§ **THE TASK**:
Please look for the string "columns" below and report every line in which it occurs.

§ **SUPPLIED MATERIAL**:

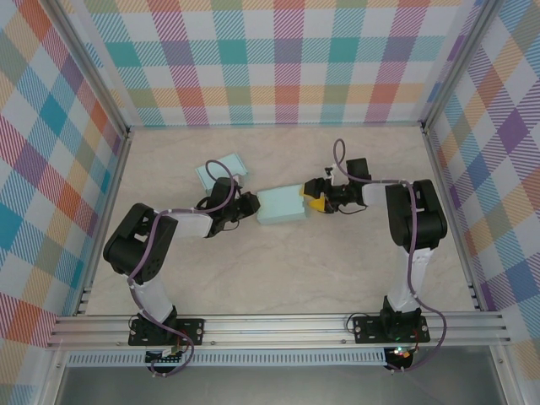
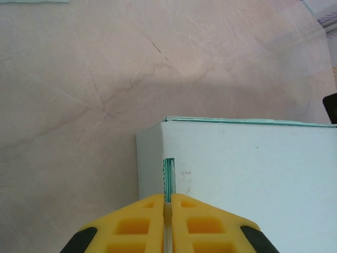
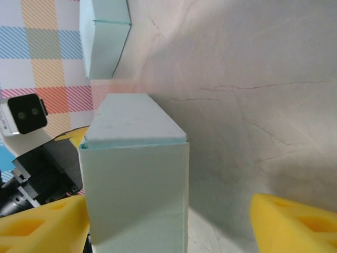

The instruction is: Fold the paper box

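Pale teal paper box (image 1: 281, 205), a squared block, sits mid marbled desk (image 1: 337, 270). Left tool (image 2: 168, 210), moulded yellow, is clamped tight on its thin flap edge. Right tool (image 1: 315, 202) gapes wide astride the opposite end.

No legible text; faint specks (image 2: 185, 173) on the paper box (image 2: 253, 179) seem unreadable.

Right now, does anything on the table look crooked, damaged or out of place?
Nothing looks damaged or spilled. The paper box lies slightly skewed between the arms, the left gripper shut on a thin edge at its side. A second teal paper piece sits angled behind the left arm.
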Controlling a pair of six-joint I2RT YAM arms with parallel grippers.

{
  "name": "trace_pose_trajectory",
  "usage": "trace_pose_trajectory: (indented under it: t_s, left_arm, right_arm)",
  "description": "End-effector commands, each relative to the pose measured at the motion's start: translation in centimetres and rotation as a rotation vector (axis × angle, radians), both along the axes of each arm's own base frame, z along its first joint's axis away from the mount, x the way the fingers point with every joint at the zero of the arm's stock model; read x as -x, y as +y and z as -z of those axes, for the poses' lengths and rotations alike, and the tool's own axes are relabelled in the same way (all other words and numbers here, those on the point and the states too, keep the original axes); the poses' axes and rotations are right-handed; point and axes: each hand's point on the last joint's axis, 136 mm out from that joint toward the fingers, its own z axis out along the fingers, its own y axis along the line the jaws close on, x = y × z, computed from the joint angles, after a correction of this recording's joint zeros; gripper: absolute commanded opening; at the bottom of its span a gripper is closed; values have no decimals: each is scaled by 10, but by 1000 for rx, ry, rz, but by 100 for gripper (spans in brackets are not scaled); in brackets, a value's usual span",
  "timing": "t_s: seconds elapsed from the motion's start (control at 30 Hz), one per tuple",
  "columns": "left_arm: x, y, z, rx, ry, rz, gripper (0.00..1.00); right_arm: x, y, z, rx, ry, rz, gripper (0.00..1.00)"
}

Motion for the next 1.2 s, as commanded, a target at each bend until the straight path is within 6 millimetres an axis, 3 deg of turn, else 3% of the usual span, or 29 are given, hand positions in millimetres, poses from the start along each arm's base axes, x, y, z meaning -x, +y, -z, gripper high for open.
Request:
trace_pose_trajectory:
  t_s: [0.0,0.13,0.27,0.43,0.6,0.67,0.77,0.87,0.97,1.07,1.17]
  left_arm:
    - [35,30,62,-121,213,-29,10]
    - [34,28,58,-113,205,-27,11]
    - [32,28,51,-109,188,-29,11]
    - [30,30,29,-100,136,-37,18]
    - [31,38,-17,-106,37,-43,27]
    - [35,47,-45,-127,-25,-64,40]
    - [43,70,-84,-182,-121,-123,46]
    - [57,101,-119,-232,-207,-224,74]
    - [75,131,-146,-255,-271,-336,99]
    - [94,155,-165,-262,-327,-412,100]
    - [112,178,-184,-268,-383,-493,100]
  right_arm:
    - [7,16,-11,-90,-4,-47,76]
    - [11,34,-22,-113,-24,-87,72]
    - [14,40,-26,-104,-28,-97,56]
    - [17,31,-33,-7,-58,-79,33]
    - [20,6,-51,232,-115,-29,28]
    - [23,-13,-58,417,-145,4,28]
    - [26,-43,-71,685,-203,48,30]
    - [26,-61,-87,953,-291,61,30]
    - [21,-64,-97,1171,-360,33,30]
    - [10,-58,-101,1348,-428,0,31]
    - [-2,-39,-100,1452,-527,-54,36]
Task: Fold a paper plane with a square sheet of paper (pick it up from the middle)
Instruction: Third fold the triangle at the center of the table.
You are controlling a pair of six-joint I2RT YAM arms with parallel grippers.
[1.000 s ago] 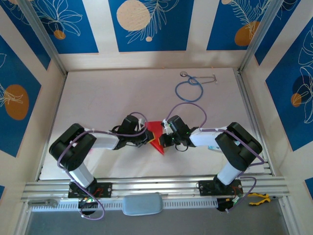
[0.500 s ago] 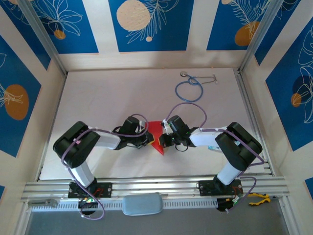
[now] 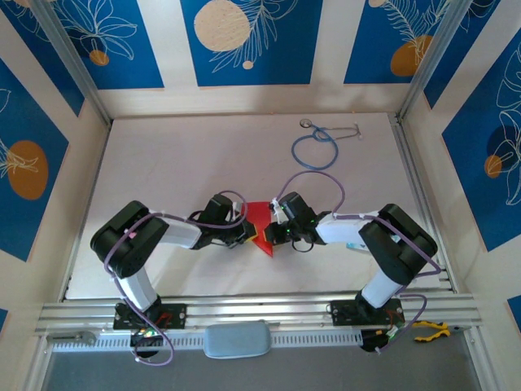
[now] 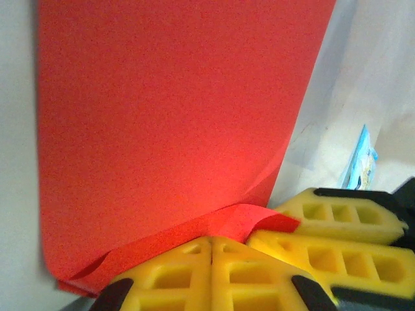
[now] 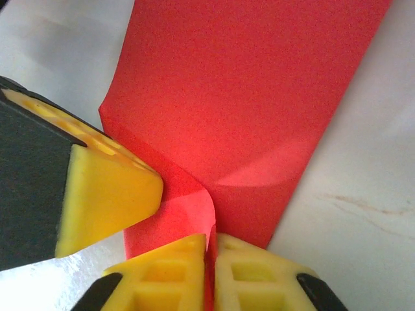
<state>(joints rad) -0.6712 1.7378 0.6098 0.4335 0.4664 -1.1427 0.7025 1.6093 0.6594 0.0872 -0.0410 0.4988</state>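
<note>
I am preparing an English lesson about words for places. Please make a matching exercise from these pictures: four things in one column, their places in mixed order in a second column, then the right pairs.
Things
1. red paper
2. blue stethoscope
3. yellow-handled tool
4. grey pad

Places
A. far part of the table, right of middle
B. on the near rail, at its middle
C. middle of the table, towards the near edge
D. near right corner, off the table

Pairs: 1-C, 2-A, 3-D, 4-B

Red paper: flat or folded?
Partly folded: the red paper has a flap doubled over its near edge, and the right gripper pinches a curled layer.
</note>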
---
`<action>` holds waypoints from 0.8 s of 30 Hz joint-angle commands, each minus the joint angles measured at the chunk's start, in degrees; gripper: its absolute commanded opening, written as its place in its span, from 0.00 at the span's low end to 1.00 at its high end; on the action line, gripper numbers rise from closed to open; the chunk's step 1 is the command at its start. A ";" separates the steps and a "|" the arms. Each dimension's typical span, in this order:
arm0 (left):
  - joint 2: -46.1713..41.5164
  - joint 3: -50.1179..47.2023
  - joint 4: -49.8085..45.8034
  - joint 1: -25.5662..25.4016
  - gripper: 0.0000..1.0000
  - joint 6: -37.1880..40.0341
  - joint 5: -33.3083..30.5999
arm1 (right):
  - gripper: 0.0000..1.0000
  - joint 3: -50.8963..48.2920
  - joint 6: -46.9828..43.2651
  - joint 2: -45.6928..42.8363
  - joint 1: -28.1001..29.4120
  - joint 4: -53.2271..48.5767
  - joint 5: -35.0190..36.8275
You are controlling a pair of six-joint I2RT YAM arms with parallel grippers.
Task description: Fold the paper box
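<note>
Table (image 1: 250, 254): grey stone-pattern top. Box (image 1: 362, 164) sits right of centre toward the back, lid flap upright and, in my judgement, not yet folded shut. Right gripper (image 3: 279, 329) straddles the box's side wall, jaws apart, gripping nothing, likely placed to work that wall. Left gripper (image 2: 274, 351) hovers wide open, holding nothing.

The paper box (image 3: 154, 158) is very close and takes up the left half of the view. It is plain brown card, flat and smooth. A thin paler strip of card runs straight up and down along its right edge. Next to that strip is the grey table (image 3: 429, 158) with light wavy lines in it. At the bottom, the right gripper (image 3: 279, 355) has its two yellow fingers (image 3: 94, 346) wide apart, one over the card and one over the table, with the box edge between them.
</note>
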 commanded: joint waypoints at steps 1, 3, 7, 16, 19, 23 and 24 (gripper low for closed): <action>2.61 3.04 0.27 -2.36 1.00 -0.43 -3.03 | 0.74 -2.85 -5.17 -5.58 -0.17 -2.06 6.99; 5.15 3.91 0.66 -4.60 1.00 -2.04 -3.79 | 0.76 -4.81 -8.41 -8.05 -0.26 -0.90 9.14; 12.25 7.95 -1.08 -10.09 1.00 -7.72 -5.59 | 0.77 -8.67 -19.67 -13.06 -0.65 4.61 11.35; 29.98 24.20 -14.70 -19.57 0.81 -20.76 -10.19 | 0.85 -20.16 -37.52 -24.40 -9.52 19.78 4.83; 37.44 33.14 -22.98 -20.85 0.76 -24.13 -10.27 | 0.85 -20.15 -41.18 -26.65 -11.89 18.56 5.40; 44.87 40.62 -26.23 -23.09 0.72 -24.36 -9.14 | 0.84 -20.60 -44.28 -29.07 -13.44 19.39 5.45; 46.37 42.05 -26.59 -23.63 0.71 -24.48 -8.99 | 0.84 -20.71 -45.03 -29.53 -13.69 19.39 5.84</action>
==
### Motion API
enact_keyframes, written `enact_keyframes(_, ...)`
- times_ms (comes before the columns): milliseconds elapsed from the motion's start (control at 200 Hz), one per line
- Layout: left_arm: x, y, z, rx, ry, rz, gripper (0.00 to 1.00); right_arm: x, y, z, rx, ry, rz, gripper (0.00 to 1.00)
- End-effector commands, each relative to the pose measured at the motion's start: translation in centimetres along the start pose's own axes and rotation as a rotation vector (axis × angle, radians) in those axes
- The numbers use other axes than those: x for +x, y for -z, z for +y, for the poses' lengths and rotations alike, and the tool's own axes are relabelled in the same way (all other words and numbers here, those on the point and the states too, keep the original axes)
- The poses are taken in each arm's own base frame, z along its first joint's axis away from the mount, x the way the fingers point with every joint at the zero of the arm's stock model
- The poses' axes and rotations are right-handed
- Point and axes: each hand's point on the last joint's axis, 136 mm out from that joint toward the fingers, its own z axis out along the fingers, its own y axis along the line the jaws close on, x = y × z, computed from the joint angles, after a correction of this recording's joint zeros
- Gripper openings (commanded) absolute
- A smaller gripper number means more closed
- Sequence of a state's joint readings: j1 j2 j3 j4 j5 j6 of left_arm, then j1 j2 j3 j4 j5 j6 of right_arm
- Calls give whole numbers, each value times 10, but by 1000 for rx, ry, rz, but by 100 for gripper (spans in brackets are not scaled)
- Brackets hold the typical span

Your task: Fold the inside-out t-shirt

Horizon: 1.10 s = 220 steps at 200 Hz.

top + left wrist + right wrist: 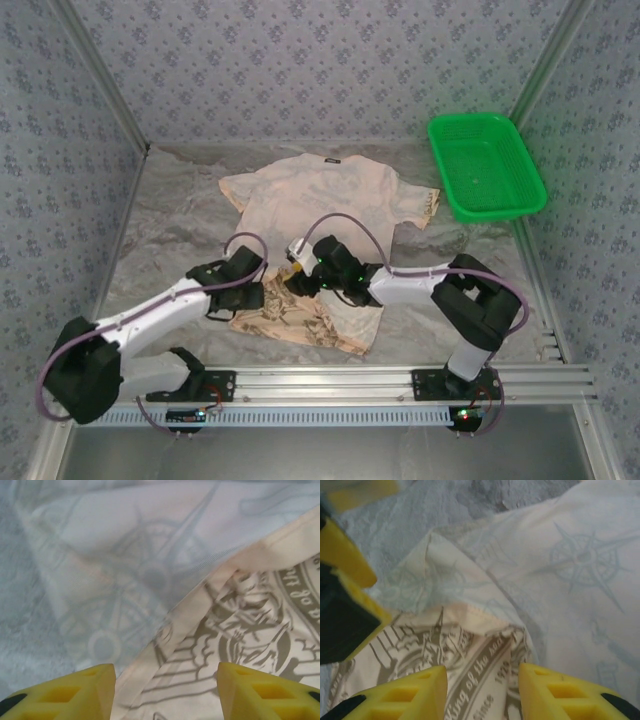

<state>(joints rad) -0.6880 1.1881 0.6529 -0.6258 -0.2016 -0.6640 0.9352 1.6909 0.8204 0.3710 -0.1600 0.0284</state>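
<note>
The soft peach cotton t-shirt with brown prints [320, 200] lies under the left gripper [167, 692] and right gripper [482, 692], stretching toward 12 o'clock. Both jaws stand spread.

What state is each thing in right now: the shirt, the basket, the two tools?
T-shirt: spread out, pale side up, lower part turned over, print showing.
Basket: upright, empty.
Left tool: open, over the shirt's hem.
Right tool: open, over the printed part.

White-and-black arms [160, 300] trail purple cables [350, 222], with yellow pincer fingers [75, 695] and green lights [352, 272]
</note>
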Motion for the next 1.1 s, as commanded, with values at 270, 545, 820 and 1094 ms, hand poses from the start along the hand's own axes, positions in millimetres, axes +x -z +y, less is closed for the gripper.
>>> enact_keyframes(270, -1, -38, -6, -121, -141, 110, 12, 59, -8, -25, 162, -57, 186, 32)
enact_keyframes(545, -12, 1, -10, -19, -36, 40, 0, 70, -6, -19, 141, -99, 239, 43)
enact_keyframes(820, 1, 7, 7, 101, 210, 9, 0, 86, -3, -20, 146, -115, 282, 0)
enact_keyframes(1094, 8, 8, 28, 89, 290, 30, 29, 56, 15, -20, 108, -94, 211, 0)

§ **RESULT**:
  "columns": "left_arm: x, y, z, rx, ry, rz, gripper (0.00..1.00); right_arm: x, y, z, rx, ry, rz, gripper (0.00..1.00)"
- times_ms (comes before the columns): milliseconds elapsed from the motion's start (control at 200 Hz), one per line

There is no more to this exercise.